Task directions -
The word "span" marks the lines to find; copy every such line from the data below.

Dataset section -
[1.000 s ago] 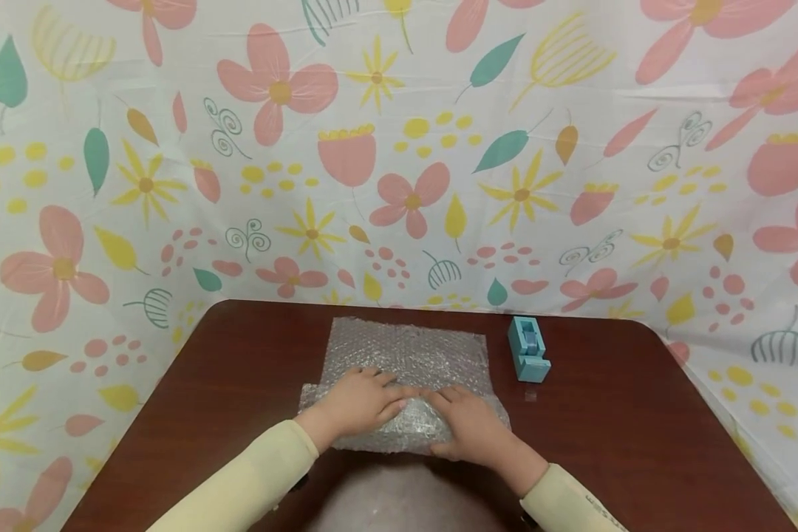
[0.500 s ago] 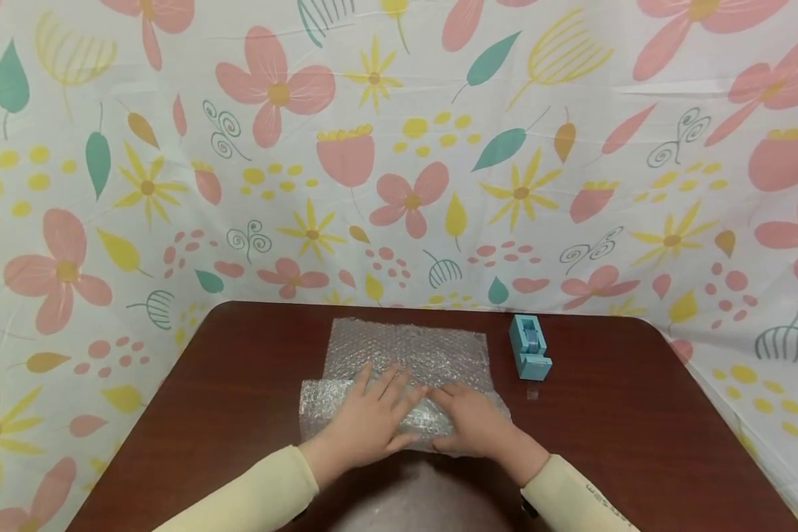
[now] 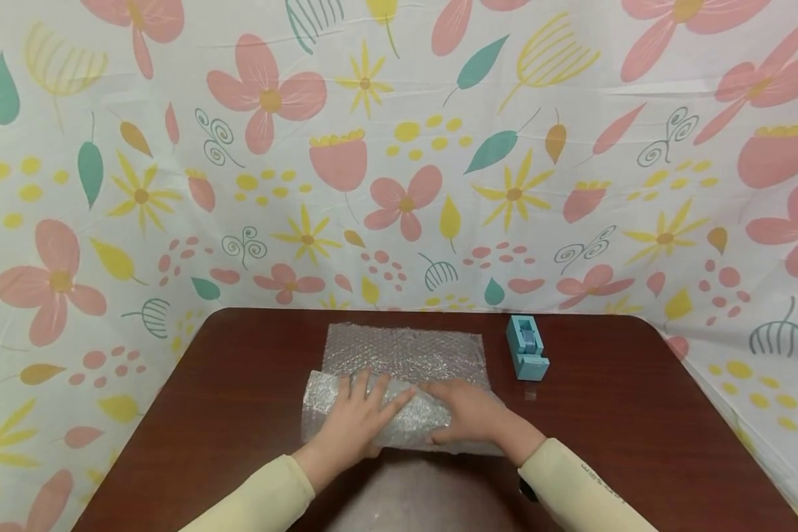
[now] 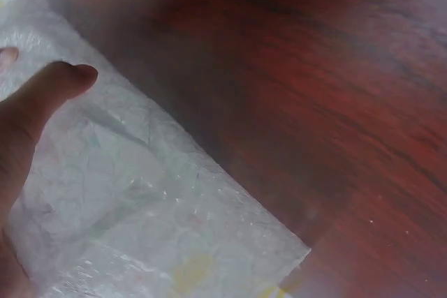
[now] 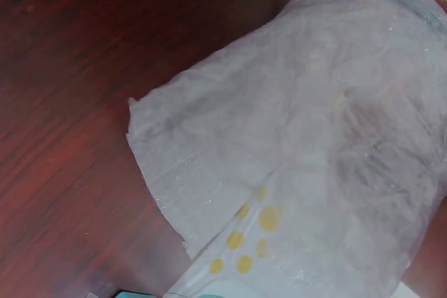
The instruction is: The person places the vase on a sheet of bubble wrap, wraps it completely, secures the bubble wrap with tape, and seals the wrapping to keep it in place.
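A sheet of clear bubble wrap (image 3: 402, 347) lies flat at its far part, while its near part is folded into a thick roll (image 3: 322, 403). What the roll contains, if anything, is hidden. My left hand (image 3: 349, 421) grips the roll left of its middle, fingers spread over the top and thumb low at the near side. On the right half, my right hand (image 3: 472, 414) holds it, fingers over the top and thumb in front. The left wrist view has the left thumb (image 4: 52, 92) against the bubble wrap (image 4: 174, 193). In the right wrist view the loose end (image 5: 188, 144) flares out.
A light blue tape dispenser (image 3: 527, 349) stands right of the bubble wrap, near the table's far edge. A small clear piece of tape (image 3: 530, 394) sticks to the dark wooden table (image 3: 625, 421) in front of it. Behind hangs a flower-patterned cloth (image 3: 399, 148).
My left hand first stretched flatter over the roll, then curved round it with the thumb dropping to the near side. The roll's left end has risen and rounded. The right hand stays nearly in place.
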Demonstrator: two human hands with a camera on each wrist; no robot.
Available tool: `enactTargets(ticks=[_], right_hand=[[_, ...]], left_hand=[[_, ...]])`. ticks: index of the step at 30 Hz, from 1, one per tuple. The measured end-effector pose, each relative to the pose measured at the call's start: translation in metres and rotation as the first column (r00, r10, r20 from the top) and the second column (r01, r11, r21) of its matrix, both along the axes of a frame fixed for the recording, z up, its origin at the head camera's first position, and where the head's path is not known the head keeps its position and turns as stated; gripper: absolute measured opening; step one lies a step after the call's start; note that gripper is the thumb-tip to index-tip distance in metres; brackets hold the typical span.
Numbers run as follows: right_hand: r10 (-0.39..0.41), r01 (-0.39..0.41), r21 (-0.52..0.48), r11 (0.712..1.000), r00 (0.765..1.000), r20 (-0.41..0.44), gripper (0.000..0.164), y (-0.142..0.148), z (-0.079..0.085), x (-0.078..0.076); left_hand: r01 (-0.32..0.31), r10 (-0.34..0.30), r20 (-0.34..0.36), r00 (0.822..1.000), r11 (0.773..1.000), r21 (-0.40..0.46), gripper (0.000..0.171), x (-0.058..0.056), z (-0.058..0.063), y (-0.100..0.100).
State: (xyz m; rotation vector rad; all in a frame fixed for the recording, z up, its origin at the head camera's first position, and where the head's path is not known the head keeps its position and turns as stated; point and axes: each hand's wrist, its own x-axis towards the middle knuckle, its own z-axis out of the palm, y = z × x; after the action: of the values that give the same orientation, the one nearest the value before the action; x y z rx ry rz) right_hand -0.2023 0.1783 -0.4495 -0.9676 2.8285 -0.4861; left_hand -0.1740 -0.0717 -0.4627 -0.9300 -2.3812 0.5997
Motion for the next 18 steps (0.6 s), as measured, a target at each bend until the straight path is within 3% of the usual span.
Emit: enactTargets(ticks=[3, 11, 14, 18], right_hand=[[0.017, -0.016, -0.022, 1.000, 0.999, 0.035, 0.087, 0.000, 0.002, -0.005], [0.022, -0.014, -0.064, 0.998, 0.990, 0.137, 0.088, -0.001, 0.003, -0.006], [0.012, 0.009, -0.090, 0.996, 0.973, 0.231, 0.089, -0.002, 0.005, -0.003], [0.007, 0.034, -0.106, 0.994, 0.932, 0.361, 0.091, -0.001, 0.009, -0.004]], left_hand=[[0.019, -0.020, 0.020, 1.000, 1.000, 0.021, 0.122, -0.005, 0.003, 0.000], [0.015, -0.026, 0.188, 0.982, 0.998, 0.061, 0.114, -0.004, 0.011, -0.002], [0.016, -0.038, 0.255, 0.966, 0.996, 0.087, 0.112, -0.002, 0.015, -0.004], [0.027, -0.078, 0.347, 0.935, 0.988, 0.150, 0.108, -0.003, 0.020, -0.005]])
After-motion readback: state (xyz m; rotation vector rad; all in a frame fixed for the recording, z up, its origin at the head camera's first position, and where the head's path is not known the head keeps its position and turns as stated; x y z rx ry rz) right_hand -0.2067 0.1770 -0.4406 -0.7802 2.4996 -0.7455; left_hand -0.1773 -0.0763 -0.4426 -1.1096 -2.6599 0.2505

Output for this exercise -
Available tool: `enactTargets(ticks=[_], right_hand=[[_, ...]], left_hand=[[_, ...]])`. ticks: index of the step at 30 Hz, from 1, one per tuple. The measured end-effector pose, each relative to the pose measured at the call's start: translation in metres and rotation as the first column (r00, r10, r20 from the top) and the second column (r01, r11, r21) of its matrix, both along the axes of a frame fixed for the recording, z up, its origin at the head camera's first position, and where the head's path is not known the head keeps its position and turns as stated; gripper: absolute measured opening; step one lies a step after the call's start; note that gripper is the thumb-tip to index-tip distance in metres; brackets hold the typical span.
Motion for the next 18 steps (0.6 s), as measured, a target at each bend until the straight path is within 3% of the usual span.

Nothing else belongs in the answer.